About 7km from their compact lunar landing module beds they chanced upon lines of orange dust, perhaps the greatest discovery on the moon. The geologist knew what this might mean, and his conversations with mission control become excited. “Oh man, that’s incredible. That is really orange.” The moon had once been volcanic. The minuscule orange glass beads had erupted from near its core.
Meanwhile, Evans, circling the moon alone in the lunar command module, was photographing the lunar surface creating maps of its pock marks that guide researchers to this day. The boys below took 2400 close-ups.
When the moon walkers returned to their little getaway craft at the end of the last day, their mood changed. The Apollo program was ending with them.

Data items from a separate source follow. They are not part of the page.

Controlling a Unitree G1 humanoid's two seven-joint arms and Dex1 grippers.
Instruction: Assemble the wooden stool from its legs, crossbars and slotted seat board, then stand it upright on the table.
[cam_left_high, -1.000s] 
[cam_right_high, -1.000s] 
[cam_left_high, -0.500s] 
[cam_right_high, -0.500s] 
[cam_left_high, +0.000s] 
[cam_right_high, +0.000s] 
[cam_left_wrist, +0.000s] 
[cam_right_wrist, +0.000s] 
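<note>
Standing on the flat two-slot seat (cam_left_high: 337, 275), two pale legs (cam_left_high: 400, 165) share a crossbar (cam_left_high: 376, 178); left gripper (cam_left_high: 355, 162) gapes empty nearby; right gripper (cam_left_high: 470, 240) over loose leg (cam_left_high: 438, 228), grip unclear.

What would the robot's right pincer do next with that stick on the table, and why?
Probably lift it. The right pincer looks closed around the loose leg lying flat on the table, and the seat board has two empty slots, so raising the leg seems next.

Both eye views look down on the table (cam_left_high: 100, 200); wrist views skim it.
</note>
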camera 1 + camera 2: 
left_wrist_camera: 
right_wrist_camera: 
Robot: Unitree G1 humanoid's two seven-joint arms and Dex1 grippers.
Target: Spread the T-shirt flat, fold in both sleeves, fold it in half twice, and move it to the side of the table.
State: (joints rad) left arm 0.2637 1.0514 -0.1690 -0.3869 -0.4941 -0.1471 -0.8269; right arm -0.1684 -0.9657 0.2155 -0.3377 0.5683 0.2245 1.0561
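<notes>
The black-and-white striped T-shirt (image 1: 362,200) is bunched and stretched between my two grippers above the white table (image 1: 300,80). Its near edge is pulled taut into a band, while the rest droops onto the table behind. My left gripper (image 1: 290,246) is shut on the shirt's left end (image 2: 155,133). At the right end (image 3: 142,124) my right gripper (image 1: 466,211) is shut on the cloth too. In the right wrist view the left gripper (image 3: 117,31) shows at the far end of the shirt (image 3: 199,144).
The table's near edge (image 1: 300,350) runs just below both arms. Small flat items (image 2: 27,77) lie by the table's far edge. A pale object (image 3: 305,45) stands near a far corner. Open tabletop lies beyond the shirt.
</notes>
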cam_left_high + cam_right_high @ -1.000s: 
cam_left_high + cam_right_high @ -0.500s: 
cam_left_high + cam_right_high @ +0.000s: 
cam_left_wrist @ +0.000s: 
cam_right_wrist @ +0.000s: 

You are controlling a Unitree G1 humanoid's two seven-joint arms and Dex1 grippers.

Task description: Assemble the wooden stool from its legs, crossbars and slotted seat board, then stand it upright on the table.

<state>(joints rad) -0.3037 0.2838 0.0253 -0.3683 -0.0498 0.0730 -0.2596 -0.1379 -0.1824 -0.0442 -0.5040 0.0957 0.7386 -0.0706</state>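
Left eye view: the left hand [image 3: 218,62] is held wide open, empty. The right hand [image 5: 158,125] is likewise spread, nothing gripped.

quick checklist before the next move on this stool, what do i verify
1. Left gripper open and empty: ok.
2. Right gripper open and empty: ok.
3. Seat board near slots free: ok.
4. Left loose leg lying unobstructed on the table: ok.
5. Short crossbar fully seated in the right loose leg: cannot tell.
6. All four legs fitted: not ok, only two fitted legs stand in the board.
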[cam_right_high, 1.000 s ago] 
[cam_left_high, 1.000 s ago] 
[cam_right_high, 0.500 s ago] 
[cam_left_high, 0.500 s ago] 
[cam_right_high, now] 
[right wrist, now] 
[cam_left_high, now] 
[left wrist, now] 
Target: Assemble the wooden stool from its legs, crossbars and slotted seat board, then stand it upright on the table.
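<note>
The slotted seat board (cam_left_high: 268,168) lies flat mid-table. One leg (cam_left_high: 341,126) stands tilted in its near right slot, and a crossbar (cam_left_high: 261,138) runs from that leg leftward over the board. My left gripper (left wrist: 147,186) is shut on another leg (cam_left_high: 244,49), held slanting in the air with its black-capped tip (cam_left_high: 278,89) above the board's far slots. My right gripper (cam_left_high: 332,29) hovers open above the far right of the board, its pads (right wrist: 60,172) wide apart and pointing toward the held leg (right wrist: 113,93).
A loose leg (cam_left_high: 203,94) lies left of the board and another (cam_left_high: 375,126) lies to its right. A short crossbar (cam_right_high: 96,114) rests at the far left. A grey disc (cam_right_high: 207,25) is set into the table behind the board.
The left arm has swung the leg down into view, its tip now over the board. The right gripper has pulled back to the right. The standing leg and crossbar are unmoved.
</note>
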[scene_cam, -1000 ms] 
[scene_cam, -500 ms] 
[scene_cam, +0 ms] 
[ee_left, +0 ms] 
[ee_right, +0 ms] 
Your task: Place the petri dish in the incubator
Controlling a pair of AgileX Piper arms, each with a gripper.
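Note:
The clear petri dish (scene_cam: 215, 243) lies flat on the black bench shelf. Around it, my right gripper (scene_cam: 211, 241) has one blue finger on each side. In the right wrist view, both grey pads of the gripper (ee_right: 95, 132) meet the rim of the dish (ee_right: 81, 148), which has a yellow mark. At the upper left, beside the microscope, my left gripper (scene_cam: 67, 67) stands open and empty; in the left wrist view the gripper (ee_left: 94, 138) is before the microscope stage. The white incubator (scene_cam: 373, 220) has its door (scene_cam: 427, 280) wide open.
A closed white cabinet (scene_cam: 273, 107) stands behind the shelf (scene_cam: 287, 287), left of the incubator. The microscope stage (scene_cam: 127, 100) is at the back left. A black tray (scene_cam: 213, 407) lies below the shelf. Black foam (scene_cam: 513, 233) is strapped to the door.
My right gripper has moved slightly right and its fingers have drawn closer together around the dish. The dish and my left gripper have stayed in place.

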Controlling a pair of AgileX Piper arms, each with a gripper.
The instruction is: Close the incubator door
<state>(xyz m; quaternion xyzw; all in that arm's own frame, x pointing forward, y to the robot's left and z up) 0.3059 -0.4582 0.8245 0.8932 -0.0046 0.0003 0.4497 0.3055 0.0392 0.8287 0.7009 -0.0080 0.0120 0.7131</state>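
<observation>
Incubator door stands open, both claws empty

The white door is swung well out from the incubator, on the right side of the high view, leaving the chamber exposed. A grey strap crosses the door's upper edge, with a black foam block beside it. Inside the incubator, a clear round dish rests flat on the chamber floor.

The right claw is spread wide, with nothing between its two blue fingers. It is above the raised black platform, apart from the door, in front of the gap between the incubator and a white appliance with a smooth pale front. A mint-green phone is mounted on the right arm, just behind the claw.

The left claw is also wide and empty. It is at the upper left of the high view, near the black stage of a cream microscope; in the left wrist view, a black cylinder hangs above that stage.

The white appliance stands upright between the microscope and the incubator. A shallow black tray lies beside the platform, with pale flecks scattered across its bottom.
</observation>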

Cernan had Schmitt’s hammer that had been used to dislodge rocks and was about to sling it. Schmitt pleaded with his boss to let him launch it into space. “Let me throw the hammer,” said Schmitt. Cernan gave it to him. Schmitt wound himself like a discus champion and unloaded – “It looks like it’s going a million miles,” commented Cernan, as the hammer spent more time aloft than anyone had seen at an Olympic Games. Back in Houston, mission leaders just hoped the hammer wouldn’t hit the spacecraft.
Cernan parked the lunar rover about 50m away. Its mounted camera, operated from Houston, would film their departure. He stepped from the driver’s seat, walked part of the way back towards Schmitt and fell to his knees. He had remembered an earthly pledge. With his forefinger he drew three letters in the moon dust: TDC. They were his nine-year-old daughter’s initials – Tracy Dawn Cernan.
He had just led the most productive, treacherous, thrilling scientific experiment the world had seen. The Chicago son of Slovak and Czech migrants had achieved as much as a human can. He would tell Tracy to dream big. After all he had: “Look where I’ve ended up. I’ve done the moon.”
Asked about her father earlier this year, Tracy said: “He didn’t like being the last man on the moon.”
And neither do we.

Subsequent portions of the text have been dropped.